More efficient use of human resources, less wealth inequality, and more fairness, it will be overall good for the world.
It will also forever change urbanism and revitalize smaller towns and the countryside after a century of constant decline. This will have political consequences, with a strong reduction in society’s polarization as it will give back some economic and political power to currently ignored areas.
If want to invest in real estate, focus on attractive and overlooked smaller towns. And avoid student towns.
Batteries & Electrification
You know I am not a big fan of EV and electrification with current technology. I also believe that in 10-20 years, everything but planes and maybe ships will run on electricity. So why the difference between now and the late 2030s?
A key part is solid-state batteries. They charge quicker, load more power, and are less likely to self-ignite. They also use fewer metals like cobalt. The first commercial version will be in EV by 2026-2028.
Another part will be utility-scale batteries. There are so many candidates, from sand batteries for heat in Finland to liquid metal batteries. These will beat on costs of lithium-ion solutions by a 5x-10x margin. This should be enough to handle most daily peak consumption, with heat batteries helping for extra demand during winter.
In that context, copper will be in the 2030s and oil is in the 2020s. I personally own Rio Tinto shares for that exact reason.
Solid state technology might be a possible speculative play as well, for example, QuantumScape and Toyota.
Robotics and AI
I really think that AI replacing us is very unlikely. But AI making its way into all jobs the way computers did, VERY likely.
This should boost productivity, and help reduce problems from a declining population in developed countries. There are so many labor-saving applications, from autonomous deliveries and trucks to exoskeletons or tomato-picking robots that it is hard to fathom the second and third-degree effects.

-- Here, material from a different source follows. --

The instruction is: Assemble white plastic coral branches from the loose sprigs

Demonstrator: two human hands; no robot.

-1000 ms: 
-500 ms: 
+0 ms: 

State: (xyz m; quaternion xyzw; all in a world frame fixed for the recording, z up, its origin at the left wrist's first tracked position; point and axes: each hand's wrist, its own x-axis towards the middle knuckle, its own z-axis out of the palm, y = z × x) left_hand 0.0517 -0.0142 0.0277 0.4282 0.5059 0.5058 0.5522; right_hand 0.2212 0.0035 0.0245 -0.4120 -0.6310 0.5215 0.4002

Replacing human labor with “stupid” tasks, it might be as transformative as the invention of the steam engine or the internal combustion engine.
Conclusion
We collectively have a massive task ahead: to go through the rise of the Eurasian Tripod without a massive war.
To add to this, we would have to also solve our social issues without a collapse of the political and social order.
Once we are done with this, a bright future is ahead.
One that could be truly prosperous and see humanity expanding into the stars.